**DESCRIPTION OF THE TASK**: Exclude all pictures, then restate the entries below word for word.

**Entries taken from a collection**:
=== Begin Enclosure ===

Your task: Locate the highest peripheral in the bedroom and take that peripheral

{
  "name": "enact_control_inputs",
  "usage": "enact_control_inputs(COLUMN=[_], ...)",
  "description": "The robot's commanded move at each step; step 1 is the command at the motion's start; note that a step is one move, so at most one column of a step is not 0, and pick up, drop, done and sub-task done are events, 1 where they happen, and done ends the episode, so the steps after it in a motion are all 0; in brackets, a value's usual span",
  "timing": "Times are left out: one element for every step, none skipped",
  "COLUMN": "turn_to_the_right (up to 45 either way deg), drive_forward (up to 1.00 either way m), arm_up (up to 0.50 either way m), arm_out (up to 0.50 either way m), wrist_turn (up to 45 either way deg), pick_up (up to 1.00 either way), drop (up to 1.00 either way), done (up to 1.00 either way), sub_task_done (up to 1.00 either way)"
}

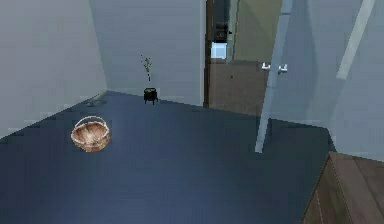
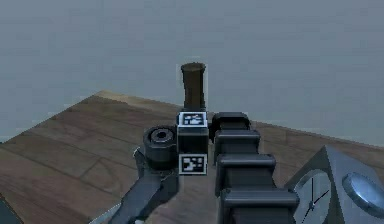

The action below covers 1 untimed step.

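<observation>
In the arm side view my arm (image 2: 245,170) rises over a wooden tabletop (image 2: 70,140). Left of the two white marker squares (image 2: 192,143) sits the gripper (image 2: 130,208), its thin fingers slanting down toward the bottom edge. Its far end runs off the picture, so I cannot tell whether it holds anything. A brown upright cylinder (image 2: 194,85) stands on the wood just beyond the markers. A grey faceted object with round dials (image 2: 335,190) lies at the bottom right beside the arm.
The forward view has a dark blue floor (image 1: 190,160) with a wicker basket (image 1: 91,133) at the left. A small plant in a black pot (image 1: 150,93) stands by the far wall. An open doorway (image 1: 228,60) and a pale post (image 1: 272,90) lie ahead. Wood boards (image 1: 355,190) sit bottom right.
</observation>
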Motion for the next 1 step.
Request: enact_control_inputs(turn_to_the_right=[0.0], drive_forward=[0.00], arm_up=[0.00], arm_out=[0.00], wrist_turn=[45.0], pick_up=[0.00], drop=[0.00], done=[0.00], sub_task_done=[0.00])
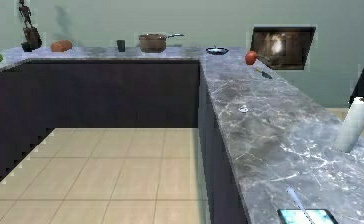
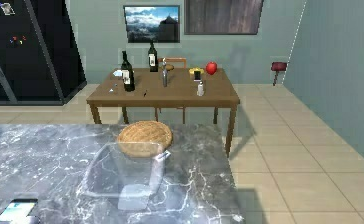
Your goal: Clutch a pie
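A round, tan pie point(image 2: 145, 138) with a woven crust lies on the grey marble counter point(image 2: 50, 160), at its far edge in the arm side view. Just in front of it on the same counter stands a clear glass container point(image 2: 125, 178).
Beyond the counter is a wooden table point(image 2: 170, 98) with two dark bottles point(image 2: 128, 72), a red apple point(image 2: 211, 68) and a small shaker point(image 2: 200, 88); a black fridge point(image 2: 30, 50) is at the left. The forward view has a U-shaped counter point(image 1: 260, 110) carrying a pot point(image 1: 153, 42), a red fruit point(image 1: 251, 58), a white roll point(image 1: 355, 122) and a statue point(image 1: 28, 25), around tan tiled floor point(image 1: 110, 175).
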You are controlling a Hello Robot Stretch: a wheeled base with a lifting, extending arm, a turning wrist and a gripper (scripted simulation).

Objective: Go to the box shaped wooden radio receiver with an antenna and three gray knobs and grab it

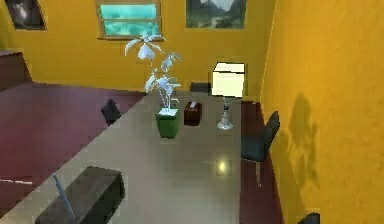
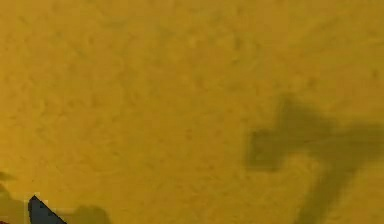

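Dark wooden box radio (image 1: pixel 85 196) with 1 antenna lies on the long surface (image 1: pixel 170 165), at the forward view's lower left. We cannot tell the hand's state. We judge a reach now would meet yellow wall (image 2: pixel 150 90), missing it.

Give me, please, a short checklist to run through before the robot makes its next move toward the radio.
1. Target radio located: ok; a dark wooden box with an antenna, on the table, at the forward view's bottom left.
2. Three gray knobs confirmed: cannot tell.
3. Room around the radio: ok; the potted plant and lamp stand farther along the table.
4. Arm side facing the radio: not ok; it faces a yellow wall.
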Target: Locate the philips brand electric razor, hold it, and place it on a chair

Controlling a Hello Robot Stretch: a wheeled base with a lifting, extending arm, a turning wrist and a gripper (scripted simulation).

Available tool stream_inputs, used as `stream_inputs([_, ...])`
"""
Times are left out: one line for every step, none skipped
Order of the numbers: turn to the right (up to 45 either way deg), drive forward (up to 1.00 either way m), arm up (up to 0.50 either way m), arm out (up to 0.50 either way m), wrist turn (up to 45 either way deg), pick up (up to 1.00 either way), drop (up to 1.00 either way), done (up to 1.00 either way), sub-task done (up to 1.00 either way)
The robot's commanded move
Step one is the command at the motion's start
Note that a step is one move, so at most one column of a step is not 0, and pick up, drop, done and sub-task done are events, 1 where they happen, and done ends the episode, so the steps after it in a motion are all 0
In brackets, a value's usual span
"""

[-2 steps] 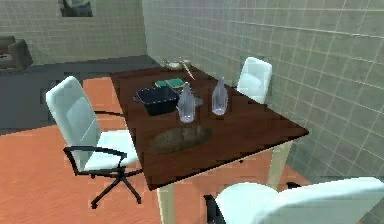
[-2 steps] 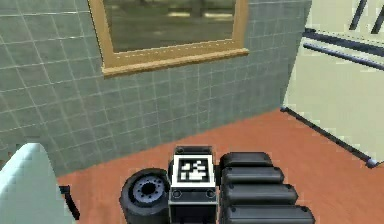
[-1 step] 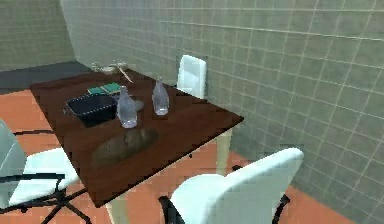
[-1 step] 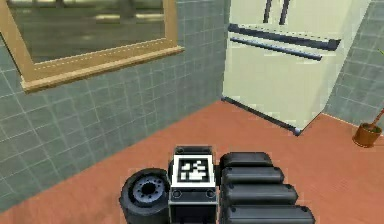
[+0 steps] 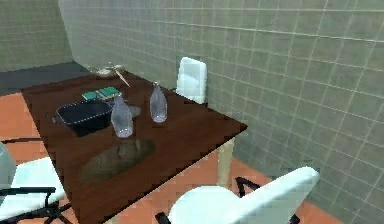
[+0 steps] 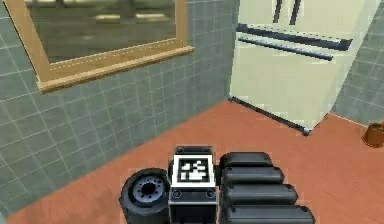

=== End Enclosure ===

**FINISHED TASK**:
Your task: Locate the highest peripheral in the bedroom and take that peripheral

{
  "name": "enact_control_inputs",
  "usage": "enact_control_inputs(COLUMN=[_], ...)",
  "description": "The robot's commanded move at each step; step 1 is the command at the motion's start; note that a step is one move, so at most one column of a step is not 0, and pick up, drop, done and sub-task done are events, 1 where they happen, and done ends the episode, so the steps after it in a motion are all 0; in brackets, a value's usual span",
  "timing": "Times are left out: one element for every step, none skipped",
  "COLUMN": "turn_to_the_right (up to 45 either way deg), drive_forward (up to 1.00 either way m), arm_up (up to 0.50 either way m), arm_out (up to 0.50 either way m), wrist_turn (up to 45 either way deg), pick_up (up to 1.00 either way), drop (up to 1.00 either way), done (up to 1.00 either way), sub_task_done (up to 1.00 either way)"
}


The action below covers 1 untimed step.

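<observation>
In the arm side view my arm (image 2: 245,170) rises over a wooden tabletop (image 2: 70,140). Left of the two white marker squares (image 2: 192,143) sits the gripper (image 2: 130,208), its thin fingers slanting down toward the bottom edge. Its far end runs off the picture, so I cannot tell whether it holds anything. A brown upright cylinder (image 2: 194,85) stands on the wood just beyond the markers. A grey faceted object with round dials (image 2: 335,190) lies at the bottom right beside the arm.
The forward view has a dark blue floor (image 1: 190,160) with a wicker basket (image 1: 91,133) at the left. A small plant in a black pot (image 1: 150,93) stands by the far wall. An open doorway (image 1: 228,60) and a pale post (image 1: 272,90) lie ahead. Wood boards (image 1: 355,190) sit bottom right.
</observation>
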Motion for the next 1 step.
Request: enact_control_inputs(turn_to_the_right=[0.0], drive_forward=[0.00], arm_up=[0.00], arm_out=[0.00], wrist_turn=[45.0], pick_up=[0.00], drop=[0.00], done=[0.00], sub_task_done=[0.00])
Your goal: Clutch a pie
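A round, tan pie point(image 2: 145, 138) with a woven crust lies on the grey marble counter point(image 2: 50, 160), at its far edge in the arm side view. Just in front of it on the same counter stands a clear glass container point(image 2: 125, 178).
Beyond the counter is a wooden table point(image 2: 170, 98) with two dark bottles point(image 2: 128, 72), a red apple point(image 2: 211, 68) and a small shaker point(image 2: 200, 88); a black fridge point(image 2: 30, 50) is at the left. The forward view has a U-shaped counter point(image 1: 260, 110) carrying a pot point(image 1: 153, 42), a red fruit point(image 1: 251, 58), a white roll point(image 1: 355, 122) and a statue point(image 1: 28, 25), around tan tiled floor point(image 1: 110, 175).
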You are controlling a Hello Robot Stretch: a wheeled base with a lifting, extending arm, a turning wrist and a gripper (scripted simulation).

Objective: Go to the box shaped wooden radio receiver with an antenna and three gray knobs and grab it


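Dark wooden box radio (image 1: pixel 85 196) with 1 antenna lies on the long surface (image 1: pixel 170 165), at the forward view's lower left. We cannot tell the hand's state. We judge a reach now would meet yellow wall (image 2: pixel 150 90), missing it.

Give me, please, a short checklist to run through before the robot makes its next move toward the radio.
1. Target radio located: ok; a dark wooden box with an antenna, on the table, at the forward view's bottom left.
2. Three gray knobs confirmed: cannot tell.
3. Room around the radio: ok; the potted plant and lamp stand farther along the table.
4. Arm side facing the radio: not ok; it faces a yellow wall.
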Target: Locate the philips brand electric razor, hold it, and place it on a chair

Controlling a Hello Robot Stretch: a wheeled base with a lifting, extending arm, a turning wrist and a gripper (scripted simulation).

Available tool stream_inputs, used as `stream_inputs([_, ...])`
"""
Times are left out: one line for every step, none skipped
Order of the numbers: turn to the right (up to 45 either way deg), drive forward (up to 1.00 either way m), arm up (up to 0.50 either way m), arm out (up to 0.50 either way m), wrist turn (up to 45 either way deg), pick up (up to 1.00 either way), drop (up to 1.00 either way), done (up to 1.00 either way), sub-task done (up to 1.00 either way)
The robot's commanded move
Step one is the command at the motion's start
Note that a step is one move, so at most one column of a step is not 0, and pick up, drop, done and sub-task done are events, 1 where they happen, and done ends the episode, so the steps after it in a motion are all 0
In brackets, a value's usual span
"""

[-2 steps] 
[-2 steps] 
[-1 step] 
[-1 step] 
[+0 steps] 
[+0 steps] 

The work on the exercise is done.